▶ _BRIEF_
Among these entries, how many lines contain "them"? Say the number and nothing else.

Collection entries
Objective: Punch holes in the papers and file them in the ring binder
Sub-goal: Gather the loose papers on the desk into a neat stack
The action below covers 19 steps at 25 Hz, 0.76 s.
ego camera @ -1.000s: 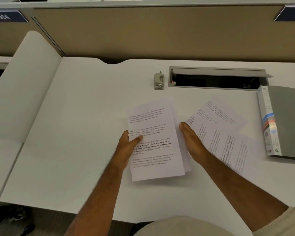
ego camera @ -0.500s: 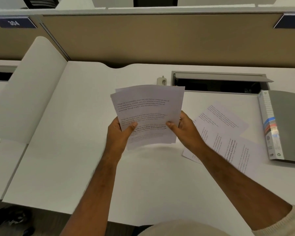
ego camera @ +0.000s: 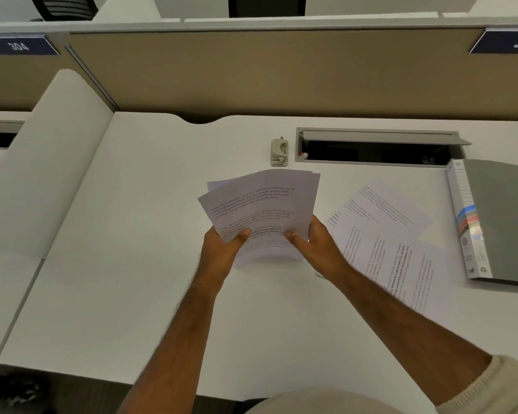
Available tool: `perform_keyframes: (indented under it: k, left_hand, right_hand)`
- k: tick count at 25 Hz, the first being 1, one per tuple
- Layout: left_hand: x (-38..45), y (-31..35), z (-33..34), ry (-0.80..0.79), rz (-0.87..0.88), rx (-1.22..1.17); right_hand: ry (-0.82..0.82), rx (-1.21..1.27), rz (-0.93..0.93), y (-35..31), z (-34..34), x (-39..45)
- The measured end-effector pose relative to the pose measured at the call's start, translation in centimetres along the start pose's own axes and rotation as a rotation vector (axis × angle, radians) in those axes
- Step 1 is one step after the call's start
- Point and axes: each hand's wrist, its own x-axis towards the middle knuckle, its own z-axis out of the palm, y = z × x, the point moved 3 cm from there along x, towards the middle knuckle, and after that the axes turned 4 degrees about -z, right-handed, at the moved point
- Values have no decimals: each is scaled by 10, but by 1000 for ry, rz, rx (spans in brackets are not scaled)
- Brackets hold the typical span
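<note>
A wide white desk point(ego camera: 117, 234) fills most of the view, seen from above by the person seated at it. A tan partition wall point(ego camera: 266, 73) runs along its far edge, well beyond both hands.

Far to the right of the right hand, a grey ring binder point(ego camera: 503, 219) lies closed and flat on the desk, its labelled spine facing the hands. Beyond the hands and a little to their right, a long cable hatch point(ego camera: 377, 150) is set into the desk, its lid propped up.

Just beside the right hand, on its right, loose printed sheets point(ego camera: 395, 234) lie spread flat on the desk, overlapping one another; the right forearm crosses their near corner.

Between the two hands is a held stack of papers point(ego camera: 260, 204), lifted off the desk and tilted away from the person, the sheets fanned slightly out of line at the top. The left hand point(ego camera: 222, 249) is closed on the stack's lower left edge, thumb pressed on the printed front. The right hand point(ego camera: 317, 243) grips the lower right edge the same way, thumb on the front, fingers behind.

Straight beyond the stack's top edge, a small grey hole punch point(ego camera: 279, 152) stands on the desk, apart from the papers and touched by neither hand.
</note>
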Motion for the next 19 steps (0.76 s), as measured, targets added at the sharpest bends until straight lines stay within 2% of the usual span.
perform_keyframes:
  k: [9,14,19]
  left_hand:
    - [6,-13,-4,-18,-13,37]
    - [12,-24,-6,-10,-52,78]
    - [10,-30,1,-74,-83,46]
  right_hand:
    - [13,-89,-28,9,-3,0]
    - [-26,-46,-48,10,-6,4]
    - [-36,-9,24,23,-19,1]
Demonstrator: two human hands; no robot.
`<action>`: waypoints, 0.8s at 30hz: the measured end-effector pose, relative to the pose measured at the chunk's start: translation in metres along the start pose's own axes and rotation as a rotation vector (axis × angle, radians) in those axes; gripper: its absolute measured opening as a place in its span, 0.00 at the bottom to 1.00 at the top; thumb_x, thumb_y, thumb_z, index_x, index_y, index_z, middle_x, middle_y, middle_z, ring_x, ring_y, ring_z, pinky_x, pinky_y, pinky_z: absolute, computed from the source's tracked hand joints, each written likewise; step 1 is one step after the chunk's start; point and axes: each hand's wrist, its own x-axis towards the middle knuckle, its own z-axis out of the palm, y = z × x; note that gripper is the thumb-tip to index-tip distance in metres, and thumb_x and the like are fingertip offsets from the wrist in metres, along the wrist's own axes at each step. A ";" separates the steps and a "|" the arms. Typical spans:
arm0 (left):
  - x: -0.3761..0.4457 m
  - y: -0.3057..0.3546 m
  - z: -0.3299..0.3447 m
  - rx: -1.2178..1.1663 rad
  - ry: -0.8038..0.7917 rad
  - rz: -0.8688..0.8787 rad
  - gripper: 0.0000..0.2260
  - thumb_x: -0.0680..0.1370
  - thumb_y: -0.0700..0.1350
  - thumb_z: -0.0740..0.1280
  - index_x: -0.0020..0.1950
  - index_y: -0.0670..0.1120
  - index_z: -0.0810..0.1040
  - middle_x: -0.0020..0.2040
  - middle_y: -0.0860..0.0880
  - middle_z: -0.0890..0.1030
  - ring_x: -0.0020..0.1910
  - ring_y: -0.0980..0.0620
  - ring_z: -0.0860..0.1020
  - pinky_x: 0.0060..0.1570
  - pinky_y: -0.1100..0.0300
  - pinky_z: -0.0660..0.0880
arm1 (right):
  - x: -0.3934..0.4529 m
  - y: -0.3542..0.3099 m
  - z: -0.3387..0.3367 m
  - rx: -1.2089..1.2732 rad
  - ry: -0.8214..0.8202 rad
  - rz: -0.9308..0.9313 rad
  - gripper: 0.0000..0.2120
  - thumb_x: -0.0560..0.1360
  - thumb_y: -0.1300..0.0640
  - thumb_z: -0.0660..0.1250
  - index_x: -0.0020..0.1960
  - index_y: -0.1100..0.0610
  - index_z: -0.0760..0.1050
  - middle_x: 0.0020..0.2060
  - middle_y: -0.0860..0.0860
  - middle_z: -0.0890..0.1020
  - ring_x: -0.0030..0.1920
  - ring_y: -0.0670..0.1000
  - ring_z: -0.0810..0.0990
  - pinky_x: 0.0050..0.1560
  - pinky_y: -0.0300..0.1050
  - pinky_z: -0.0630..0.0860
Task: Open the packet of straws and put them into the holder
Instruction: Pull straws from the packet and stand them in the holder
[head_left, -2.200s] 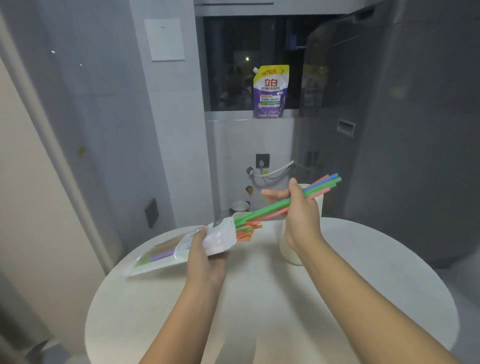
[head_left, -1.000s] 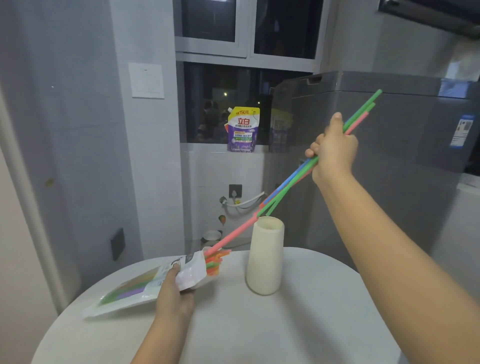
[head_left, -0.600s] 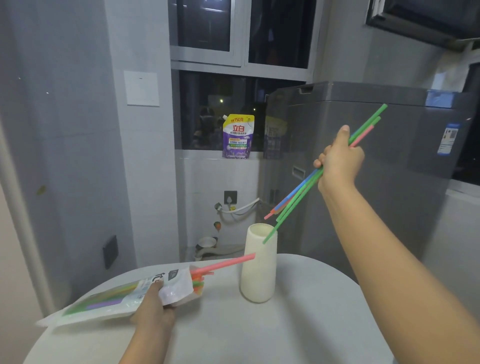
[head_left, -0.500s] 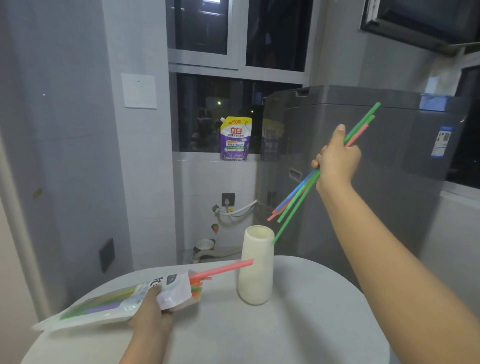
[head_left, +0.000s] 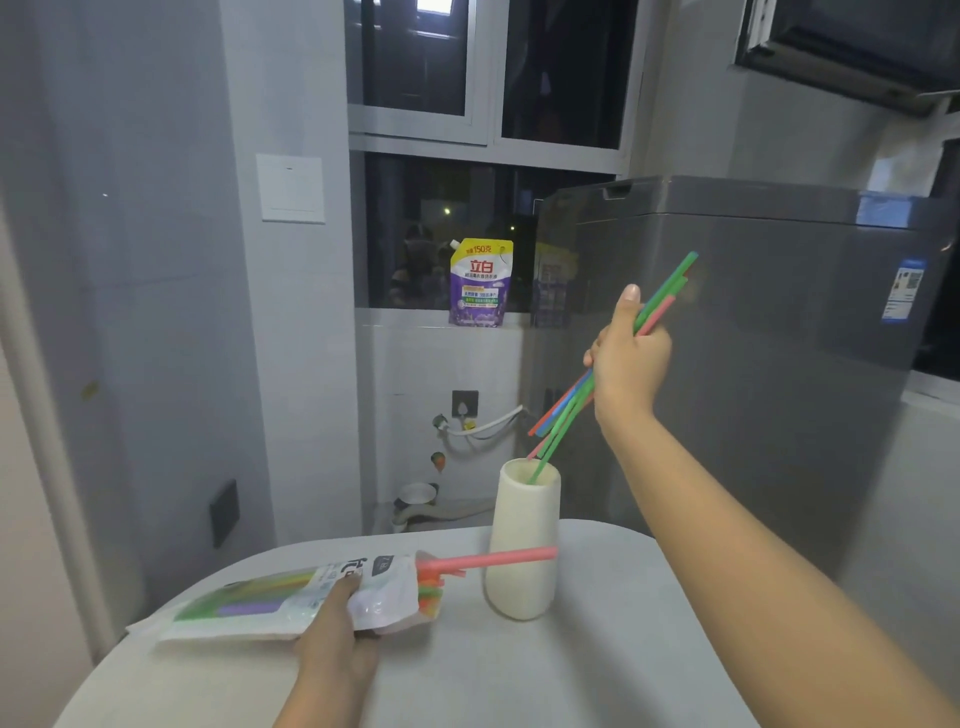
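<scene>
The right hand (head_left: 629, 364) grips a bundle of straws (head_left: 566, 410) above the holder (head_left: 522, 540), one tip inside, the rest needing lowering in; the left hand (head_left: 337, 631) pinches the packet (head_left: 291, 603) beside the holder.

- Straws (head_left: 563, 410) in hand: green, pink, blue.
- Straws in packet (head_left: 291, 603): one pink straw (head_left: 488, 559) protruding; orange and green ends at the mouth.
- Packet: white, clear window showing green and purple; dark print.
- Holder (head_left: 522, 540): plain cream.
- Surface (head_left: 571, 670): plain pale grey.
- Pouch (head_left: 480, 283): purple, yellow top, red print.
- Appliance (head_left: 753, 364): grey.
</scene>
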 end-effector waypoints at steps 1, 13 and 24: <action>0.000 0.000 0.000 -0.002 -0.003 -0.001 0.20 0.78 0.34 0.64 0.70 0.38 0.67 0.68 0.40 0.75 0.51 0.44 0.78 0.21 0.55 0.77 | -0.002 0.005 0.001 -0.021 -0.008 0.001 0.21 0.77 0.41 0.58 0.31 0.53 0.64 0.22 0.48 0.69 0.17 0.42 0.69 0.20 0.33 0.69; 0.001 0.002 -0.001 0.026 -0.022 -0.017 0.23 0.77 0.33 0.64 0.72 0.40 0.67 0.67 0.39 0.76 0.59 0.41 0.77 0.28 0.50 0.79 | -0.002 0.045 0.011 -0.236 -0.035 0.044 0.21 0.78 0.43 0.56 0.32 0.54 0.65 0.28 0.53 0.71 0.24 0.50 0.74 0.18 0.29 0.66; 0.005 0.004 0.001 0.006 -0.061 -0.020 0.22 0.77 0.32 0.64 0.71 0.41 0.68 0.63 0.40 0.78 0.48 0.44 0.79 0.35 0.49 0.80 | 0.030 0.045 0.015 -0.142 0.090 0.139 0.18 0.78 0.44 0.57 0.33 0.53 0.66 0.28 0.48 0.72 0.14 0.42 0.71 0.25 0.42 0.73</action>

▶ _EXERCISE OUTPUT_
3